La toxoplasmose affecterait le cerveau de façon plus importante qu'on ne le pensait
Une nouvelle étude de l'Inserm confirme le lien entre la toxoplasmose et certaines maladies mentales. Les chercheurs ont procédé à l'analyse d'une cinquantaine d'études sur les troubles psychiatriques. Leur constat : alors que 43% de la population française a déjà été en contact, souvent s'en rendre compte, avec le protozoaire Toxoplasma gondii, la proportion de personnes atteintes par cette infection varie de de 60 à 90% chez les patients atteints de schizophrénie ou de troubles bipolaires. Une surreprésentation est également observée chez les patients souffrant de troubles obsessionnels compulsifs (TOC).

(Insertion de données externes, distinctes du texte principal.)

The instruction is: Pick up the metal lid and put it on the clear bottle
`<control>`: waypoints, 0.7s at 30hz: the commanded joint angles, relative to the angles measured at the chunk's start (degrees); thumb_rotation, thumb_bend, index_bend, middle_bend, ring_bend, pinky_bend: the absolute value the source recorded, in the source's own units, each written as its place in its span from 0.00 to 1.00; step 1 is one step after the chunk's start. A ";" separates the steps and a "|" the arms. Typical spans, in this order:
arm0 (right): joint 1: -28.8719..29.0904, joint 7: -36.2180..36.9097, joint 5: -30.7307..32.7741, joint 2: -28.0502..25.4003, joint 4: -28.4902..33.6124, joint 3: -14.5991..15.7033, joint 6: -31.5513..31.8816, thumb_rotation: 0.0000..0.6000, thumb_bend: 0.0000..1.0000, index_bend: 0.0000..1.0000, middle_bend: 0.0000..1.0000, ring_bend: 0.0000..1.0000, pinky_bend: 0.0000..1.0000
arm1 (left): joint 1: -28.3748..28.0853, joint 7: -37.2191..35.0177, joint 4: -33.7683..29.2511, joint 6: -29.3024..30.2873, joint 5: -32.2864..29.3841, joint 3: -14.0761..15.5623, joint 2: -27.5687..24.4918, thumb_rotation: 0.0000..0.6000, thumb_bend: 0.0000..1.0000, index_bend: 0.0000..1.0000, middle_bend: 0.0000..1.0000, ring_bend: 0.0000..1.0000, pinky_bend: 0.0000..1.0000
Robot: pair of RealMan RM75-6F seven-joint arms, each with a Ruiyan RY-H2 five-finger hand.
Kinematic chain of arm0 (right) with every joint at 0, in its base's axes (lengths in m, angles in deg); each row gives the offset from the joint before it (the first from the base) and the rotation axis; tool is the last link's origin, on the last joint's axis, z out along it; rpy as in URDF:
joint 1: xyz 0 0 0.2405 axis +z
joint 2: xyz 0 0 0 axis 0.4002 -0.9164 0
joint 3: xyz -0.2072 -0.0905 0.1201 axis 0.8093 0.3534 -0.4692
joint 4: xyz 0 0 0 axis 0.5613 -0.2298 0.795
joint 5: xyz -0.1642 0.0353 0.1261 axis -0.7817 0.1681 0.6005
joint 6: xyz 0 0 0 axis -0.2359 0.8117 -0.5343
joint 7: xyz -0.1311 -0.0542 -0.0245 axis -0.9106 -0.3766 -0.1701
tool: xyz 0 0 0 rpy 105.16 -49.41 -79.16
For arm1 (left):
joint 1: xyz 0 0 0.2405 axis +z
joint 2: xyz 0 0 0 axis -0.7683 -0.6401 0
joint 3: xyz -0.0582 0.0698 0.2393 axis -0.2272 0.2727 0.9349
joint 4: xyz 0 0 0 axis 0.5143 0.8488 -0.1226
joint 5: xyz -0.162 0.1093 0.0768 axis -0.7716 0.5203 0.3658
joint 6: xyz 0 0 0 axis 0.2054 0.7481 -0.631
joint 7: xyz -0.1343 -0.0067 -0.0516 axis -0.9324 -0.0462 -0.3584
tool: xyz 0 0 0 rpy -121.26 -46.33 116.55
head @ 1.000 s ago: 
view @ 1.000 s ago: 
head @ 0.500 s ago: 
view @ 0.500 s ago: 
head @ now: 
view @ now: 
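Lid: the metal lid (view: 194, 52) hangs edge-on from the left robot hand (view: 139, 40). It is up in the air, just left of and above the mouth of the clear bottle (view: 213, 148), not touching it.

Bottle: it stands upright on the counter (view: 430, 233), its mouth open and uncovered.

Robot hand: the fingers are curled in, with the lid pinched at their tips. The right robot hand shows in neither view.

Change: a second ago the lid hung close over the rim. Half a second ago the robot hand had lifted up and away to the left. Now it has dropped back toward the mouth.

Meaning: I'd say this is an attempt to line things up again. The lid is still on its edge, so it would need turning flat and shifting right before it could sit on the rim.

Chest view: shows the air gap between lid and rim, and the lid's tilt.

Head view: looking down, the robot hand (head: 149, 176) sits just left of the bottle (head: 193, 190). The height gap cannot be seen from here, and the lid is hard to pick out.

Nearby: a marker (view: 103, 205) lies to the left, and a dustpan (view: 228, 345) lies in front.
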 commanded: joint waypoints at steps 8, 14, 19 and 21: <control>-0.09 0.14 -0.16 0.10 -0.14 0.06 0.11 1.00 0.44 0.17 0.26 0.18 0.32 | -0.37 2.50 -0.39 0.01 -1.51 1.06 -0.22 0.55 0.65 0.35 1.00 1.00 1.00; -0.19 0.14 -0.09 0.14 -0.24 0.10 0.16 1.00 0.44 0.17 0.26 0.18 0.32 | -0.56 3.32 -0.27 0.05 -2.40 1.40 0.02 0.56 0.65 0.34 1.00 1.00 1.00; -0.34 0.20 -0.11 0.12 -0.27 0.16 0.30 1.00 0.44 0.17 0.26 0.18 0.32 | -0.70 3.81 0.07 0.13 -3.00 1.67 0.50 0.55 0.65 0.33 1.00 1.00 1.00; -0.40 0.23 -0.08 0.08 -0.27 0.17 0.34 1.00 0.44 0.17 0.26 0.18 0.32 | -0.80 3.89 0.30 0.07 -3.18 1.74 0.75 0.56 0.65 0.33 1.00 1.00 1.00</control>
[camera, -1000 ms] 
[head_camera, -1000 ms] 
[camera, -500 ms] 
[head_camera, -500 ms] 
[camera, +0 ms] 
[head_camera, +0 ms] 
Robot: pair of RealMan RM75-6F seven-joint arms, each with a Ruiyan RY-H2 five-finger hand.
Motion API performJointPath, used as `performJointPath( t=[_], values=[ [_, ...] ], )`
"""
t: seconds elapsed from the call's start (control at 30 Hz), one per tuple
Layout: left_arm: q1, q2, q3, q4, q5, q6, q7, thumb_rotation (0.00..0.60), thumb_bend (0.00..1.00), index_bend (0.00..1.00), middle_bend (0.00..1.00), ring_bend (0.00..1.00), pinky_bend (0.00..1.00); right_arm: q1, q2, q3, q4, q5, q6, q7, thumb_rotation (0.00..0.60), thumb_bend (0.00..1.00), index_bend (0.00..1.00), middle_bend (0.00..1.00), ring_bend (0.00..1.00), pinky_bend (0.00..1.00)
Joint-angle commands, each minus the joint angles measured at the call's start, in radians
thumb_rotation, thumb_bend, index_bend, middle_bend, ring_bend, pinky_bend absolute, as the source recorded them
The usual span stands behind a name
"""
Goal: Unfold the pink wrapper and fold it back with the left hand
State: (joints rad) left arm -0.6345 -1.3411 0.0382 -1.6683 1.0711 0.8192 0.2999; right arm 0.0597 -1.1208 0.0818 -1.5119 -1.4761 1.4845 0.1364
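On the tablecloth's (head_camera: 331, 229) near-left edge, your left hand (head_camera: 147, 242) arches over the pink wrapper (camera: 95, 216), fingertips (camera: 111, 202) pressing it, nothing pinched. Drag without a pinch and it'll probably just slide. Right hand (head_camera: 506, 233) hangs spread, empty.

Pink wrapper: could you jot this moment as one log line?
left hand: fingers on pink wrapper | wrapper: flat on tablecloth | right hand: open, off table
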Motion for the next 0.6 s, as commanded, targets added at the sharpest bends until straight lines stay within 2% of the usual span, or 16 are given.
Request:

Selon les auteurs, 13 à 30% des cas de schizophrénie pourraient ainsi être imputables à cette infection due à un parasite. L'analyse a aussi montré que les gènes de susceptibilité associés à ces maladies sont impliqués dans le système immunitaire. Tout porte donc à croire que des facteurs infectieux ou inflammatoires interviennent dans l'étiologie de ces maladies psychiatriques.
Une autre étude transversale américaine, réalisée à partir des données d'une cohorte de 1.755 enfants, âgés de 12 à 16 ans, montre que la toxoplasmose serait responsable d'une baisse de leurs performances scolaires. Les enfants testés positifs au parasite avaient de moins bons résultats en lecture et aux tests de mémoire. En revanche, le parasite n'aurait aucune incidence sur les exercices de mathématiques et de calculs. Les scientifiques en ont conclu que la toxoplasmose n'endommage pas les mêmes fonctions du cerveau.